Below are the entries; determine how many of their lines contain the string "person" and give that figure alone.
THE INPUT START
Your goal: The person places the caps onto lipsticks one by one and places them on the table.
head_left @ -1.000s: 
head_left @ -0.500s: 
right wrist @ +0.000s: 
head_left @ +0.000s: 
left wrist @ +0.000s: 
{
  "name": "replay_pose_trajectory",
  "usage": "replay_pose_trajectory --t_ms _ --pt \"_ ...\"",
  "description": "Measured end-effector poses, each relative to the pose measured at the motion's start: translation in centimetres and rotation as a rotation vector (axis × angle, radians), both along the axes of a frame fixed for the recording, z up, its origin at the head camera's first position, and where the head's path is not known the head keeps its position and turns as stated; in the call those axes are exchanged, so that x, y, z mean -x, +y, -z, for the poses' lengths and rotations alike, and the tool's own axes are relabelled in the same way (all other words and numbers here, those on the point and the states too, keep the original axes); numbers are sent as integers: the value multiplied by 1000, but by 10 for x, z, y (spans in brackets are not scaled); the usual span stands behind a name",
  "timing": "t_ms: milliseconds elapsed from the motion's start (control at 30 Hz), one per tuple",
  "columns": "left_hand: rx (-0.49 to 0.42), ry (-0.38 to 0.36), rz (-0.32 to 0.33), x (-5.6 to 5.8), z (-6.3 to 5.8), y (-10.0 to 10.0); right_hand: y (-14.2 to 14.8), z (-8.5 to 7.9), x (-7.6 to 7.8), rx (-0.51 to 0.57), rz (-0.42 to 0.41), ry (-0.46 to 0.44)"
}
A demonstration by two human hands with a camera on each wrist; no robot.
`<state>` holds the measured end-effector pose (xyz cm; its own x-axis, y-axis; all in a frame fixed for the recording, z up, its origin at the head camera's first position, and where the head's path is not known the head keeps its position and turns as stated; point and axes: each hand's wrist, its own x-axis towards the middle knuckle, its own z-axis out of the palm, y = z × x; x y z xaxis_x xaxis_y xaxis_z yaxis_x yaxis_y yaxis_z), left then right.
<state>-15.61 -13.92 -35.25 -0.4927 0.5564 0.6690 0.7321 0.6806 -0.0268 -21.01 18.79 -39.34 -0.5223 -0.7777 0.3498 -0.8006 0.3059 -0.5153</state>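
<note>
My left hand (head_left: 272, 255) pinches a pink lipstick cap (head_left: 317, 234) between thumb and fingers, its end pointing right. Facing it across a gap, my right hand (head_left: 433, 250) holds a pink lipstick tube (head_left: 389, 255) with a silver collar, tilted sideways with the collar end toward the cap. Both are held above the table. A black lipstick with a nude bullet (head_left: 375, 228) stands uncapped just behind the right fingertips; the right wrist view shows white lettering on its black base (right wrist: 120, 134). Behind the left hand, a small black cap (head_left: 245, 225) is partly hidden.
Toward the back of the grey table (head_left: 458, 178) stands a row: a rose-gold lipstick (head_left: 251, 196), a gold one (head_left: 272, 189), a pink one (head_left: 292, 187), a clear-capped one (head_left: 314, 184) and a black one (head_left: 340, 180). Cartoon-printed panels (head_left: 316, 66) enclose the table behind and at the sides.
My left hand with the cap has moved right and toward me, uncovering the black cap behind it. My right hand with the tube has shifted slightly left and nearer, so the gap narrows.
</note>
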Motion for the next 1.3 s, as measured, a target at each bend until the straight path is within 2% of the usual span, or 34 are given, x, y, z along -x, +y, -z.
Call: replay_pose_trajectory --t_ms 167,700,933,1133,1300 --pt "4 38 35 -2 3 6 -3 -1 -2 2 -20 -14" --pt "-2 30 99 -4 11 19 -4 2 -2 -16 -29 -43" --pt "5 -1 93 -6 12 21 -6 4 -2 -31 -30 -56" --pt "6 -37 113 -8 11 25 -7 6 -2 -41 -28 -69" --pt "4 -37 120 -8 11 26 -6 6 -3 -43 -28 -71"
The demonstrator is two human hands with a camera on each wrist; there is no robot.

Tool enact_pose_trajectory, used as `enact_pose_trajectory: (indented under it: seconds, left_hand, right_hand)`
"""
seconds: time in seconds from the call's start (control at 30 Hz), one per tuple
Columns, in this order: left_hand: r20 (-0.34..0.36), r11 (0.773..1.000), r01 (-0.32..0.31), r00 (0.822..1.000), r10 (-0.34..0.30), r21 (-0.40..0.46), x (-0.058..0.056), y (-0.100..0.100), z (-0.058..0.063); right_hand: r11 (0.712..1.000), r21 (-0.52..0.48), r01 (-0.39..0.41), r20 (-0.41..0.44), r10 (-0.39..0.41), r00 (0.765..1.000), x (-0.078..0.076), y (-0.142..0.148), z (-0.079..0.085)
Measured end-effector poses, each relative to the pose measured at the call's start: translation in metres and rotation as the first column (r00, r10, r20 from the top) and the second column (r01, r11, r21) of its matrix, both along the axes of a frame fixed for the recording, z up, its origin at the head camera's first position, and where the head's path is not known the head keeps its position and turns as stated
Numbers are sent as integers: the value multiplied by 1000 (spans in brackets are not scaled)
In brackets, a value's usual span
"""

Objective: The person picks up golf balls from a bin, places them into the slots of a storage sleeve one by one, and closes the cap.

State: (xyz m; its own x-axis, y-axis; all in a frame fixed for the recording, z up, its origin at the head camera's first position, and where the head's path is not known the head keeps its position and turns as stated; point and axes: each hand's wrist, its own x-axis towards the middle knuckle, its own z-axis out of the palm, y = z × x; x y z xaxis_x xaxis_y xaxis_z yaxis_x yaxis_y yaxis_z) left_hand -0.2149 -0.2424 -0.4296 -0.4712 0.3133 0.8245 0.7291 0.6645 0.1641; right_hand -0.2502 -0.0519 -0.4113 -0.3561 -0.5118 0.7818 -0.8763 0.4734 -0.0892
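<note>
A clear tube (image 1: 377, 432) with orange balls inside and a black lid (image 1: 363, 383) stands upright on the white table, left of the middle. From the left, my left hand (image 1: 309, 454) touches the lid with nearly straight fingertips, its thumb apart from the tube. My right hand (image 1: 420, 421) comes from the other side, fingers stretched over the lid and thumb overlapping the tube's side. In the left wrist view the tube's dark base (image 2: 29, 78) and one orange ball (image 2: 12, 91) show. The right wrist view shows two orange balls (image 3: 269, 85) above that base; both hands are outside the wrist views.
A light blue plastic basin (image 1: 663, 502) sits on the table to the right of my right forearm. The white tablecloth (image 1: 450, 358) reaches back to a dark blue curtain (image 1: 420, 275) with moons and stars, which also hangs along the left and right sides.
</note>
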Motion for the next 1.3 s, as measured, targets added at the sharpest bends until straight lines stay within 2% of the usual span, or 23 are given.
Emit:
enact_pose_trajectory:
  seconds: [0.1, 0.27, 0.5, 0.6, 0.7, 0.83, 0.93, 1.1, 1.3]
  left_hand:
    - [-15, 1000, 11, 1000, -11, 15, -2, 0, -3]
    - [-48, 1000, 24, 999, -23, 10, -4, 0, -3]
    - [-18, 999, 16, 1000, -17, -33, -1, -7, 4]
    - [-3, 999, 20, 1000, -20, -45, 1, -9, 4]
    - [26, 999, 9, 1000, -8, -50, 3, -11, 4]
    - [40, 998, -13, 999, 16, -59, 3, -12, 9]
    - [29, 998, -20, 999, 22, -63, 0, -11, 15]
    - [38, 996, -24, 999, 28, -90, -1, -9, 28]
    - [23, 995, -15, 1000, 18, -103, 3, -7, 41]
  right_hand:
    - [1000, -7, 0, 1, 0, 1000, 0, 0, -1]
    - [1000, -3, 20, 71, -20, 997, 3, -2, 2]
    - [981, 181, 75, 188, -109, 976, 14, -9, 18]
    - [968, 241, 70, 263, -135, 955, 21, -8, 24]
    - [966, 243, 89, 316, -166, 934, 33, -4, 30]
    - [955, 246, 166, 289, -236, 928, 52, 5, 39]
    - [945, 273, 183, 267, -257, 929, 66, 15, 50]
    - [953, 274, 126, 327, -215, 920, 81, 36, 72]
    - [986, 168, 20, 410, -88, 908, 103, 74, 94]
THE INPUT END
(SOLVED PROBLEM): 2